By Helene Rodriguez
People will come and go in our lives and I believe the same is true for angels.
This is the story of one “guardian angel” — someone who briefly appeared in my life to help me through a difficult time. She was the nurse who took care of me the night I had my daughter Laura.
I don’t know this nurse’s name. I’m not even sure of her nationality — probably Vietnamese or Asian — but I do know I will never forget her. Her soothing voice and comforting strokes are still as fresh in my mind as they were during the predawn hours of July 15, 1990.
I awoke all alone in a recovery room at Lea Regional Hospital in Hobbs following a cesarean. My whole body was paralyzed with pain. They had cut a slit across my stomach and I couldn’t even turn over on my side. My mom and sister, Julie, had been there in the waiting room before my operation and were the first to tell me that I had a baby girl. But I dozed in and out of consciousness and when I awoke later that night, I was all alone in my hospital room.
I let out an agonizing moan and then, somewhere out of the darkness, the softest, tenderest of hands I’ve ever felt in my life started massaging my body. I looked up at the figure by my bedside and was met with the kindest of eyes. She reassured me with her sweet, comforting voice that everything was going to be OK. She knew exactly what I was going through and knew exactly where I hurt.
Throughout that night, she made me change positions just about every hour so my body wouldn’t tightened up. She knew how painful any kind of movement was for me, even with the heavy medication I was under, so she exercised extreme patience. The first few times, I didn’t think I had the willpower to even wiggle my body in any direction. It hurt too much. But she encouraged me through my failed attempts and then cheered me on through the monumental moments, those moments that required me to hold my breath, muster up all of my strength, and then with excruciating pain, turn my body to one side.
I know this particular nurse was not just doing her job. It was the longest night of my life, a night that I honestly don’t think I could have made it through without her. I felt so scared and alone when I woke up in that room, but I thank God that I had this angel to guide me through that ordeal.

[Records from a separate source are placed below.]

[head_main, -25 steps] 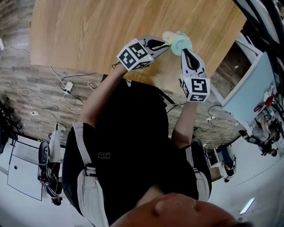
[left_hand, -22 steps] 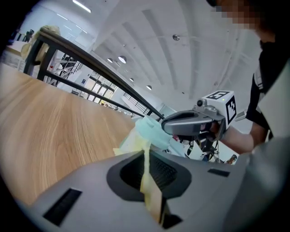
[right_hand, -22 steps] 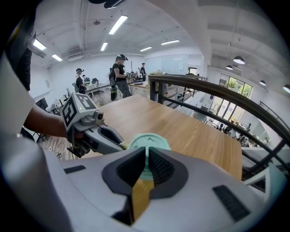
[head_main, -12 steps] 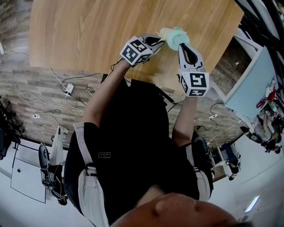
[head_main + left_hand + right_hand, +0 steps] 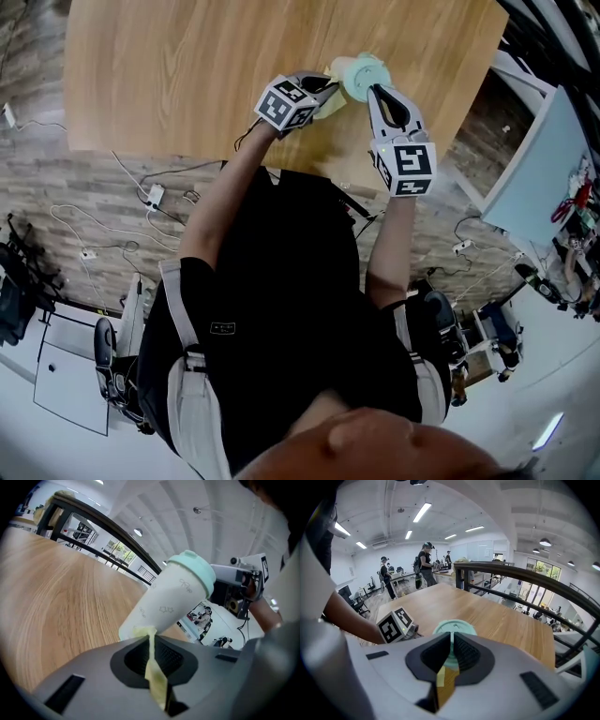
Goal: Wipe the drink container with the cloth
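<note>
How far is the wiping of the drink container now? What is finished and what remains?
Done: the left gripper is shut on the yellow cloth, and the right gripper grips the drink container by its mint lid. In hand: the cloth touches the container's lower side. Left: probably the upper body and lid; the pictures cannot show how much is already wiped.

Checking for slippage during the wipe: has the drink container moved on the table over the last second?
Yes, slightly. The drink container now stands farther from the right edge of the table, having shifted toward the person's left and a little deeper onto the tabletop.
</note>
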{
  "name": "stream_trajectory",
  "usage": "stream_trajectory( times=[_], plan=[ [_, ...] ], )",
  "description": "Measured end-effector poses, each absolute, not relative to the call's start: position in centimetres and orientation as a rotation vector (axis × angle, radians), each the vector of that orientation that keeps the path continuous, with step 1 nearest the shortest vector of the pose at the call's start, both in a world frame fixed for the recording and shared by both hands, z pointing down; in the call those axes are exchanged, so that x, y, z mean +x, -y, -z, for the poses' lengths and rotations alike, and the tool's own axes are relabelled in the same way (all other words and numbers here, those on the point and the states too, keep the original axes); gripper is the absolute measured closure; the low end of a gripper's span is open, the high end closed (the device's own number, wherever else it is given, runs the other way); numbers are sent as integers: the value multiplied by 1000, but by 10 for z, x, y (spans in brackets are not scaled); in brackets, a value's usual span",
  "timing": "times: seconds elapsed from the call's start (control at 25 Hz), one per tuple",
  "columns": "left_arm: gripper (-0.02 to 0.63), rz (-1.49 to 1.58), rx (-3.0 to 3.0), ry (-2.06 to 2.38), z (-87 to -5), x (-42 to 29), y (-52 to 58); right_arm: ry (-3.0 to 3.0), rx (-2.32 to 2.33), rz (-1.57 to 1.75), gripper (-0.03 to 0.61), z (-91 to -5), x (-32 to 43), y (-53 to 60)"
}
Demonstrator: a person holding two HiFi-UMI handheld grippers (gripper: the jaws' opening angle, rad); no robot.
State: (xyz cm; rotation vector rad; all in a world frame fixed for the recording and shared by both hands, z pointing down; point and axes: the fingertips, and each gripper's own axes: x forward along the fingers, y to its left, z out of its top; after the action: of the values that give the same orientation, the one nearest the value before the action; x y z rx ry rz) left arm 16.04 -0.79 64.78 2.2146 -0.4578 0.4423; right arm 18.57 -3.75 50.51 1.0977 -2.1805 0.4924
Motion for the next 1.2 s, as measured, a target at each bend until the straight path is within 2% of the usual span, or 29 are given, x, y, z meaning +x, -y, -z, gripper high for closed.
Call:
stream_trajectory(
  times=[0.44,1.2],
  plan=[
    [580,-492,2214,418,-664,178,0,2199,1105,-497,538,-504,187,40],
    [580,-438,2381,355,-583,183,-7,2222,1118,-595,538,-503,189,41]
  ],
)
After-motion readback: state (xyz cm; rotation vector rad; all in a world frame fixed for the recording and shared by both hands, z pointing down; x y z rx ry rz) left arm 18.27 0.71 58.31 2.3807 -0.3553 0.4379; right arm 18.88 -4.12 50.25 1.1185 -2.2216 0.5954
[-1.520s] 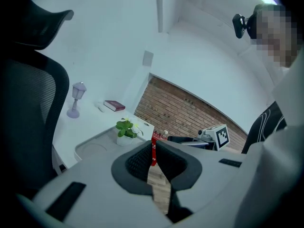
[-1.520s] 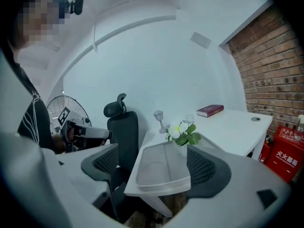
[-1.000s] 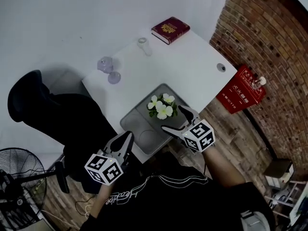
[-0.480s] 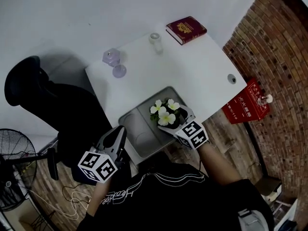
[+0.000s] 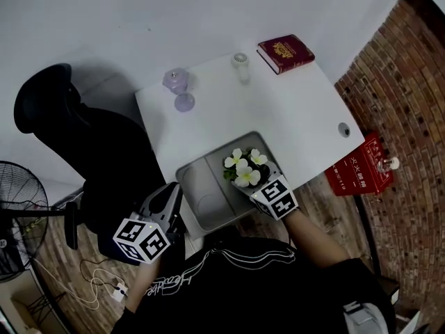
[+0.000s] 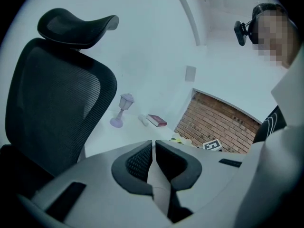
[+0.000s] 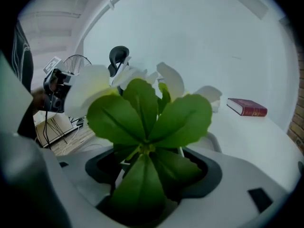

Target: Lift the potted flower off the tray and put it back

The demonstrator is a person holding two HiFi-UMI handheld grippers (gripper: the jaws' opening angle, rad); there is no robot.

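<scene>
Flower (image 5: pixel 245 169) is sitting in the right-hand compartment of the tray (image 5: pixel 198 183). The tray is lying at the near edge of the table (image 5: pixel 278 110), toward its right corner. The plant is standing upright, stem axis vertical, white blooms on top.

Right gripper (image 5: pixel 259 184) is reaching in from the near edge, slanting downward into the plant. Its jaws are standing spread on either side of the plant and have just been closing in. Leaves and stems are filling the gap between them. In the right gripper view the foliage is covering the pot, so pad contact with the pot is not showing. No pad is visibly pressing on anything yet.

Key relation: the flower is lying dead ahead of the right jaws and already between them, low in the gap. Judging from that, the coming move is needing only more closing onto the pot body, then a straight lift along the upright axis. Risk I am seeing: the pads are catching leaves instead of the pot wall.

Left gripper (image 5: pixel 169 199) is hanging off the table, past the tray's near left corner, beside the chair (image 5: pixel 104 158). Its jaws are pressed together with nothing between. It is sitting well apart from the flower, so the right hand is clearly the nearer one.
</scene>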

I never saw that nurse again and I regret that with my new, overwhelming responsibilities of motherhood, it didn’t occur to me at the time to get her name.

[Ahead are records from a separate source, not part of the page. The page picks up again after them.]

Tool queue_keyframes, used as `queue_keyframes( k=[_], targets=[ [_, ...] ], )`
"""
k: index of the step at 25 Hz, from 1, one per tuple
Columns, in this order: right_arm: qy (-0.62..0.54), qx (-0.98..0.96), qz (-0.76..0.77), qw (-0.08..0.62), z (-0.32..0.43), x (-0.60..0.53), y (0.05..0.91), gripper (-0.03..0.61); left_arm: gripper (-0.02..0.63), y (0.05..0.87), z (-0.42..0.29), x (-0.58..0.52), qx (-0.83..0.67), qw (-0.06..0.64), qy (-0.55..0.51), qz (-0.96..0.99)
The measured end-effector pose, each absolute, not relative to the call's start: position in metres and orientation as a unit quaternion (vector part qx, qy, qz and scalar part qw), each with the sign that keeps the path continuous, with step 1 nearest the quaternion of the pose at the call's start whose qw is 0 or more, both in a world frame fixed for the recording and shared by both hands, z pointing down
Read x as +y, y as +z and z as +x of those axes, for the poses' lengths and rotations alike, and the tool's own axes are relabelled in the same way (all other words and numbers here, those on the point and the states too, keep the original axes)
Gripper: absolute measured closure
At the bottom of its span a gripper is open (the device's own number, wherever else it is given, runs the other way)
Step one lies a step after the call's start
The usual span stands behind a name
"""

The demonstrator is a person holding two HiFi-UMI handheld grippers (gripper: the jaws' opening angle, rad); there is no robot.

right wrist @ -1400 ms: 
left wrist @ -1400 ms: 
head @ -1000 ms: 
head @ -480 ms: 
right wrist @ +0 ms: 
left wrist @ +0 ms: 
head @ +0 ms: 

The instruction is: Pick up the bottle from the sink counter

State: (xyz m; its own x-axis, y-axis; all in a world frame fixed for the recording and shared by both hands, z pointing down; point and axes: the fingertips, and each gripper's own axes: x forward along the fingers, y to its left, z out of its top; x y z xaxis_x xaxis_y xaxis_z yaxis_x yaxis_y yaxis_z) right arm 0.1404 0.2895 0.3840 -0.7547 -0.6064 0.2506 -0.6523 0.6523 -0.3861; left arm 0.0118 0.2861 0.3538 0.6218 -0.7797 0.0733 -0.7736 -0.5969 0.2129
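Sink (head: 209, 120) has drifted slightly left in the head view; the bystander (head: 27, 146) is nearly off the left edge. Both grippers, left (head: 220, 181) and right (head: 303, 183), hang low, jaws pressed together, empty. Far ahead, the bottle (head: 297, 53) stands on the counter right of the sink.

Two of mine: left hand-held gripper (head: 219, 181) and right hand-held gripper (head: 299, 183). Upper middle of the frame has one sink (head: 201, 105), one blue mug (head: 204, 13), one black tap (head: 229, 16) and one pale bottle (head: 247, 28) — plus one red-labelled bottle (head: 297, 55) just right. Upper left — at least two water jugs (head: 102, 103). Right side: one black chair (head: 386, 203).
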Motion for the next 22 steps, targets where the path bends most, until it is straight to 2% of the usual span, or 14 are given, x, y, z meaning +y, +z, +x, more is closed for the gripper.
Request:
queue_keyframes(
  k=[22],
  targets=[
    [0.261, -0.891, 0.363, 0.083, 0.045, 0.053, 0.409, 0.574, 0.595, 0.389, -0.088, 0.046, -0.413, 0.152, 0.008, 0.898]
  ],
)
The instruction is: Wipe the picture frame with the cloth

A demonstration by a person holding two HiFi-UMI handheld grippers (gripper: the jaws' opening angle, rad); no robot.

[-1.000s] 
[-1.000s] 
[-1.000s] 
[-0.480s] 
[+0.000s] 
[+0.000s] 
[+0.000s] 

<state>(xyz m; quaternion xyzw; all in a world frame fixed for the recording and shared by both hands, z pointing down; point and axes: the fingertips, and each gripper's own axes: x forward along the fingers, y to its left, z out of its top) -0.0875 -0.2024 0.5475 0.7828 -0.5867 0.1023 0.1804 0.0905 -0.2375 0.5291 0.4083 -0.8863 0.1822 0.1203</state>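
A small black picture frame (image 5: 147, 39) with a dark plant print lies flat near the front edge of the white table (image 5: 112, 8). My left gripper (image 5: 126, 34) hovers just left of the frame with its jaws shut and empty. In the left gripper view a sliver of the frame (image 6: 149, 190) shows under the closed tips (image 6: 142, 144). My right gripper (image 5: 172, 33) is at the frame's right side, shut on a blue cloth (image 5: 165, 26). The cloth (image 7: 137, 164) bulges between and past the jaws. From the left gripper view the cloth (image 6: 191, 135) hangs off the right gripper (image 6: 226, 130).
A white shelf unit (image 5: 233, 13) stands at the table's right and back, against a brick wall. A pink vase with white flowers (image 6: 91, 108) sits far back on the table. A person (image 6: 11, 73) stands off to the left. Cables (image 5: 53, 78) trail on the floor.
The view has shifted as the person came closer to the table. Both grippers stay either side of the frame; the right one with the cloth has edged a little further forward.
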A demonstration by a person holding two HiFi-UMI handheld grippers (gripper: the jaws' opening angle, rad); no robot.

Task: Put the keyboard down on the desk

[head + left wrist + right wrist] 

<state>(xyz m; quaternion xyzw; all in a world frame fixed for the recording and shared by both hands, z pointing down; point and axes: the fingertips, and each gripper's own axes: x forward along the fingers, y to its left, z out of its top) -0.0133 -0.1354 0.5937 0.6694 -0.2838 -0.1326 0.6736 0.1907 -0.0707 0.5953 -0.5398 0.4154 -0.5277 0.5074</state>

The next morning when the nurses changed shifts, I noticed an instant difference. The new nurse on duty sounded annoyed when I rang her to help me get up to go to the bathroom, something that I was still in no condition to do on my own. She took my hand and I could sense her impatience as I took deep breaths, trying to muster up the strength to lift myself up. I am so thankful this second nurse was not the one on duty during that longest night of my life.
I believe angels are among us all the time, but they make their presence known even more during pivotal moments of our lives. We’re never really alone, but at crucial times when we may feel alone, like I did on that most memorable of nights, God sends angels to comfort and strengthen us. These angels come in different sizes, shapes, colors, and, I’d like to think, in all professions.
Sometimes I think back to that night I had my daughter, Laura, who is now 14, and I wonder who that nurse was. I wonder where she is now and I wonder how many other souls out there have experienced her comforting aura, her soothing voice and her healing touch.